Batman V Superman — Dawn Of Justice is a landmark event in the DC Extended Universe. It marks the first time the company’s big three — Batman, Superman, and Wonder Woman — have shared the screen together in a major motion picture. With decades of visually stunning comic pages to pull material from, the film needed to be equally impressive, and it largely succeeds in this aspect. Batman V Superman — Dawn Of Justice: The Art Of The Film takes a look at what goes into making such a film, from concept to finished product, detailing these legendary characters’ worlds.
Written by Peter Aperlo, with a foreword from DC Comics writer Geoff Johns and an afterword from director Zack Snyder, the book is divided into four sections. The first of these is “The World of Superman.” Here we get in-depth analysis about where the Superman character stands after the events of Man of Steel. Kryptonian script has been sewn into the design of his costume and the book offers close-up images of the suit. We also see concept art for some of his heroic scenes from the movie. The chapter details all of the supporting characters in his world, including his alter ego, Clark Kent. Here, the book does a good job at describing the difference between his “human” form and his heroic persona and what each one means to the other. This section gives a closer look at Superman’s mother on earth, Martha Kent, Daily Planet editor Perry White, arch nemesis Lex Luthor, as well as relatively minor characters such as Defense Secretary Stanwick and Anatoli Knyazev.

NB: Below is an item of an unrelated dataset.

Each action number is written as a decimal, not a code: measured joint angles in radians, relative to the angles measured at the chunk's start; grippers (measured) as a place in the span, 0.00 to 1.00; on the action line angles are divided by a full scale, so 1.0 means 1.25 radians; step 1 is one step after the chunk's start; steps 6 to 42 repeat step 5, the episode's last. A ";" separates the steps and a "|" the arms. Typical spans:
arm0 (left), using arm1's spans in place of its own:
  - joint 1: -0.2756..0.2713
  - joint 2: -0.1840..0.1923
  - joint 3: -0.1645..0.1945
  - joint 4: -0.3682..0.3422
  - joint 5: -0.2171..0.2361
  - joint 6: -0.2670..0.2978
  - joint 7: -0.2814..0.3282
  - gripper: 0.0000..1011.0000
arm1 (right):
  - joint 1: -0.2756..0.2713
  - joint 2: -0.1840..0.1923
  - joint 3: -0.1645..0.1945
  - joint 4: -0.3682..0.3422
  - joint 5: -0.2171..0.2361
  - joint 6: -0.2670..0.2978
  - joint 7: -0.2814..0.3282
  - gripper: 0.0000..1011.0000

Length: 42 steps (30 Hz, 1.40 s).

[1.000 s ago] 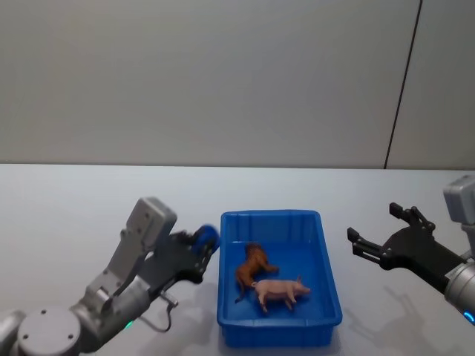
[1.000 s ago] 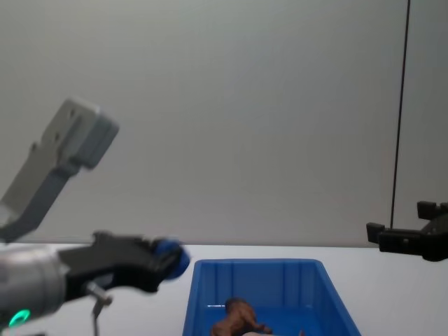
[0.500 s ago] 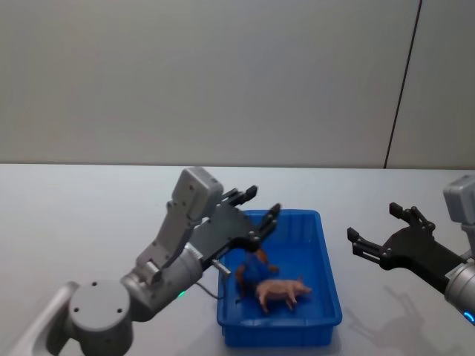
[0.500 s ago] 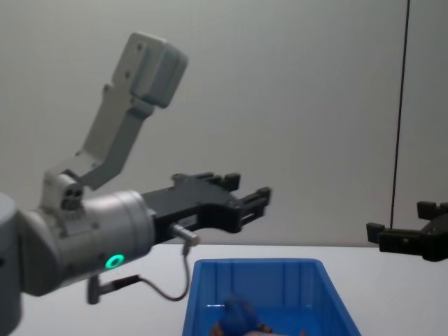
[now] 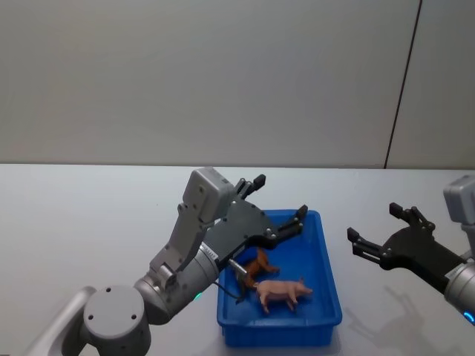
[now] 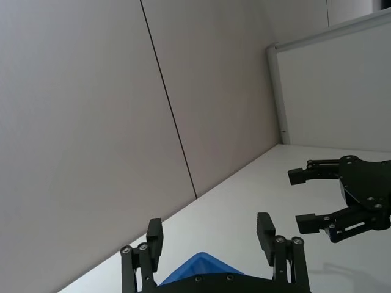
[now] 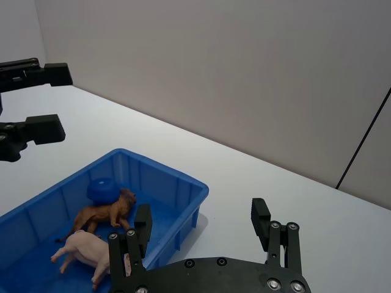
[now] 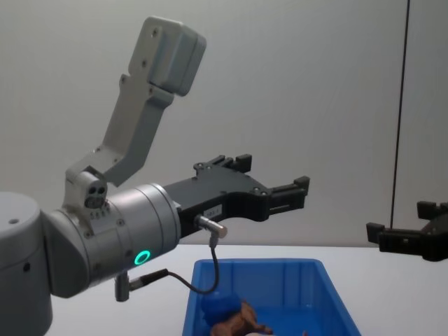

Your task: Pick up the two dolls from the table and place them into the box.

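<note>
Nearest, inside box (image 5: 330, 311): pale doll (image 5: 280, 290), brown doll (image 5: 254, 267) behind it, apparently touching. Left gripper (image 5: 280, 206) spread empty above box. Right gripper (image 5: 380, 233) agape, aside over surface (image 5: 89, 215). Placing looks done; next: retract.

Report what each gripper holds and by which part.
Nothing is held. The left gripper hangs open above the box; the right gripper is open beside it. Both dolls lie inside.

Table surface, contents logged.
One blue box (image 5: 326, 297) was seen resting directly on the plain white table (image 5: 82, 215), near its front edge.
</note>
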<state>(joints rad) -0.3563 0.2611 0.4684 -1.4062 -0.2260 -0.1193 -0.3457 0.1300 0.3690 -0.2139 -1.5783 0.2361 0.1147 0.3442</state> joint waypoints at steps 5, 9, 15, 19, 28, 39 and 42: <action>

The chapter doesn’t just describe the people, however. We get great views of Heroes Park, including blueprints for the Superman statue, the inner workings of the Daily Planet, and Lexcorp. Here and throughout, the book is filled with lavish photographs, concept art, quotes from the actors, and an outstanding attention to detail.
Equal attention is paid to the Caped Crusader in the next section, “The World of Batman.” Here, we get concept art for the Batsuit and details for the Black Zero Event, a defining moment in the film and the primary reason Batman is mad at Superman to begin with. Not surprisingly, the Batman section is more gadget-driven rather than people-driven. While there is a section on Alfred, the majority of the chapter is devoted to Batman’s vehicles, Wayne Manor, Gotham City, and the Batcave. The book shows the gruesome concept art used for some of Bruce Wayne’s nightmare sequences in the film as well as highly detailed blueprints and concept art for Batman’s many gadgets. While some of these items, such as the deceased Robin’s suit, are only on the screen for a short time, fans can take a closer, longer look here.
The “Batman V Superman” chapter focuses on the duo’s epic fight scene. Great attention to detail is paid to the many weapons Batman uses, including lead and Kryptonite grenades and fans get a closer look at the Dark Knight’s armored mech suit. The section is filled with many stunning close-up images from the fight, as well as concept art from the scene.
The “Wonder Woman” section of the book is comparatively smaller than the rest, but this may be by design as the movie was meant to merely introduce the character. There will be a Wonder Woman movie and she will presumably be in the forthcoming Justice League film as well. We do get some close-up images of the costume and learn of Gal Godot’s intense training regimen to get herself superhero-ready though.
Batman V Superman — Dawn Of Justice was a historic event for DC Comics fans. Great care and attention to detail went into both the costume and set designs for this film. For fans wanting a closer look, Batman V Superman — Dawn Of Justice: The Art Of The Film offers an excellent, in-depth look at this blockbuster. Aperlo has outdone himself here.